• **Directions**:
The response should consist of every line below, unchanged.

• **Recorded information**:
————————

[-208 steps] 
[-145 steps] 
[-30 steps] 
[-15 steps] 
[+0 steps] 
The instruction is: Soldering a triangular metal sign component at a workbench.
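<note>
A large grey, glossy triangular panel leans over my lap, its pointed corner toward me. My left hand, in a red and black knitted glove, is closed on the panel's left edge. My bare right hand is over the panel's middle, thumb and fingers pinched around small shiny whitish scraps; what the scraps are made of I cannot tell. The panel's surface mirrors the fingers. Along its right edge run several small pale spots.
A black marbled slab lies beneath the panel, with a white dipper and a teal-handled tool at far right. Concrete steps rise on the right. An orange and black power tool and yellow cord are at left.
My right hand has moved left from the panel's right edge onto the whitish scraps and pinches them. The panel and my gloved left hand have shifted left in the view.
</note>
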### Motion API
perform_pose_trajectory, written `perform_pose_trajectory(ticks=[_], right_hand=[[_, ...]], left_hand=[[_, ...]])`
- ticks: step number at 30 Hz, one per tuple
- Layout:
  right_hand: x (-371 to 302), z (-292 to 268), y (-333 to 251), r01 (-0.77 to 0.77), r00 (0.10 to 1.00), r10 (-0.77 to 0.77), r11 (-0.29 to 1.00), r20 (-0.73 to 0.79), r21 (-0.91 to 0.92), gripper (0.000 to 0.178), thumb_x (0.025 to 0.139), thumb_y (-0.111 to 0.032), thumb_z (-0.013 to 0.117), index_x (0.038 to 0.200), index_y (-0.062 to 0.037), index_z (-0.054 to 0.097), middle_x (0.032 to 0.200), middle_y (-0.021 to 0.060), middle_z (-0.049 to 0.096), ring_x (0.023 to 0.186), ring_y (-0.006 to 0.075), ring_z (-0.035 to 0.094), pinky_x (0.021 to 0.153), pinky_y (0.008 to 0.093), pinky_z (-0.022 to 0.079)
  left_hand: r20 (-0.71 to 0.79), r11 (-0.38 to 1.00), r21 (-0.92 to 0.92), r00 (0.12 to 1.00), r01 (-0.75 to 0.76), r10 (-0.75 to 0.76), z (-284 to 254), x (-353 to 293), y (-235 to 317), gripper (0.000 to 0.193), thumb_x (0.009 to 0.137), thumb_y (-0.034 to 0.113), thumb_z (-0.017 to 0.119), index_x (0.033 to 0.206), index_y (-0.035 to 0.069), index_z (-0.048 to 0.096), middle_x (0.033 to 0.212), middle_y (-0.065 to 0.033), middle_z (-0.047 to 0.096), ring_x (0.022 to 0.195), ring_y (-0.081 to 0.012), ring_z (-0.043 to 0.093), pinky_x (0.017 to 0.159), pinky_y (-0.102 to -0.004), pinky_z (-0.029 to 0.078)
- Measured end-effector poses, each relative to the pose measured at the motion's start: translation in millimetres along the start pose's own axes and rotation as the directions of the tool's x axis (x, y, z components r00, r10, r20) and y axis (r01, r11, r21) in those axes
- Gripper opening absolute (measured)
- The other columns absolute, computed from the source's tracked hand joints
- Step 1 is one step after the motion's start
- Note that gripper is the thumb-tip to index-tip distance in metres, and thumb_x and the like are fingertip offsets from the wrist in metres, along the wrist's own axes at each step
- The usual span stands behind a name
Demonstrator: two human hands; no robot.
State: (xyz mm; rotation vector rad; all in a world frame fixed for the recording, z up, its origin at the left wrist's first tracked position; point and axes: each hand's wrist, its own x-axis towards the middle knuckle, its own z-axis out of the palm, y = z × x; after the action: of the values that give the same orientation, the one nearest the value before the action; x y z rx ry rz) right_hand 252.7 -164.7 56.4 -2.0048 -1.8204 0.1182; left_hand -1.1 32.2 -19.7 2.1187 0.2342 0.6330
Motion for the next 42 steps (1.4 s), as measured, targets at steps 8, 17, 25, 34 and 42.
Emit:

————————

• **Answer**:
[-208 steps] 
[-145 steps] 
[-30 steps] 
[-15 steps] 
[+0 steps] 
The instruction is: Soldering a triangular metal sign component at a workbench.
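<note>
A large grey, glossy triangular panel leans over my lap, its pointed corner toward me. My left hand, in a red and black knitted glove, is closed on the panel's left edge. My bare right hand is over the panel's middle, thumb and fingers pinched around small shiny whitish scraps; what the scraps are made of I cannot tell. The panel's surface mirrors the fingers. Along its right edge run several small pale spots.
A black marbled slab lies beneath the panel, with a white dipper and a teal-handled tool at far right. Concrete steps rise on the right. An orange and black power tool and yellow cord are at left.
My right hand has moved left from the panel's right edge onto the whitish scraps and pinches them. The panel and my gloved left hand have shifted left in the view.
</note>
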### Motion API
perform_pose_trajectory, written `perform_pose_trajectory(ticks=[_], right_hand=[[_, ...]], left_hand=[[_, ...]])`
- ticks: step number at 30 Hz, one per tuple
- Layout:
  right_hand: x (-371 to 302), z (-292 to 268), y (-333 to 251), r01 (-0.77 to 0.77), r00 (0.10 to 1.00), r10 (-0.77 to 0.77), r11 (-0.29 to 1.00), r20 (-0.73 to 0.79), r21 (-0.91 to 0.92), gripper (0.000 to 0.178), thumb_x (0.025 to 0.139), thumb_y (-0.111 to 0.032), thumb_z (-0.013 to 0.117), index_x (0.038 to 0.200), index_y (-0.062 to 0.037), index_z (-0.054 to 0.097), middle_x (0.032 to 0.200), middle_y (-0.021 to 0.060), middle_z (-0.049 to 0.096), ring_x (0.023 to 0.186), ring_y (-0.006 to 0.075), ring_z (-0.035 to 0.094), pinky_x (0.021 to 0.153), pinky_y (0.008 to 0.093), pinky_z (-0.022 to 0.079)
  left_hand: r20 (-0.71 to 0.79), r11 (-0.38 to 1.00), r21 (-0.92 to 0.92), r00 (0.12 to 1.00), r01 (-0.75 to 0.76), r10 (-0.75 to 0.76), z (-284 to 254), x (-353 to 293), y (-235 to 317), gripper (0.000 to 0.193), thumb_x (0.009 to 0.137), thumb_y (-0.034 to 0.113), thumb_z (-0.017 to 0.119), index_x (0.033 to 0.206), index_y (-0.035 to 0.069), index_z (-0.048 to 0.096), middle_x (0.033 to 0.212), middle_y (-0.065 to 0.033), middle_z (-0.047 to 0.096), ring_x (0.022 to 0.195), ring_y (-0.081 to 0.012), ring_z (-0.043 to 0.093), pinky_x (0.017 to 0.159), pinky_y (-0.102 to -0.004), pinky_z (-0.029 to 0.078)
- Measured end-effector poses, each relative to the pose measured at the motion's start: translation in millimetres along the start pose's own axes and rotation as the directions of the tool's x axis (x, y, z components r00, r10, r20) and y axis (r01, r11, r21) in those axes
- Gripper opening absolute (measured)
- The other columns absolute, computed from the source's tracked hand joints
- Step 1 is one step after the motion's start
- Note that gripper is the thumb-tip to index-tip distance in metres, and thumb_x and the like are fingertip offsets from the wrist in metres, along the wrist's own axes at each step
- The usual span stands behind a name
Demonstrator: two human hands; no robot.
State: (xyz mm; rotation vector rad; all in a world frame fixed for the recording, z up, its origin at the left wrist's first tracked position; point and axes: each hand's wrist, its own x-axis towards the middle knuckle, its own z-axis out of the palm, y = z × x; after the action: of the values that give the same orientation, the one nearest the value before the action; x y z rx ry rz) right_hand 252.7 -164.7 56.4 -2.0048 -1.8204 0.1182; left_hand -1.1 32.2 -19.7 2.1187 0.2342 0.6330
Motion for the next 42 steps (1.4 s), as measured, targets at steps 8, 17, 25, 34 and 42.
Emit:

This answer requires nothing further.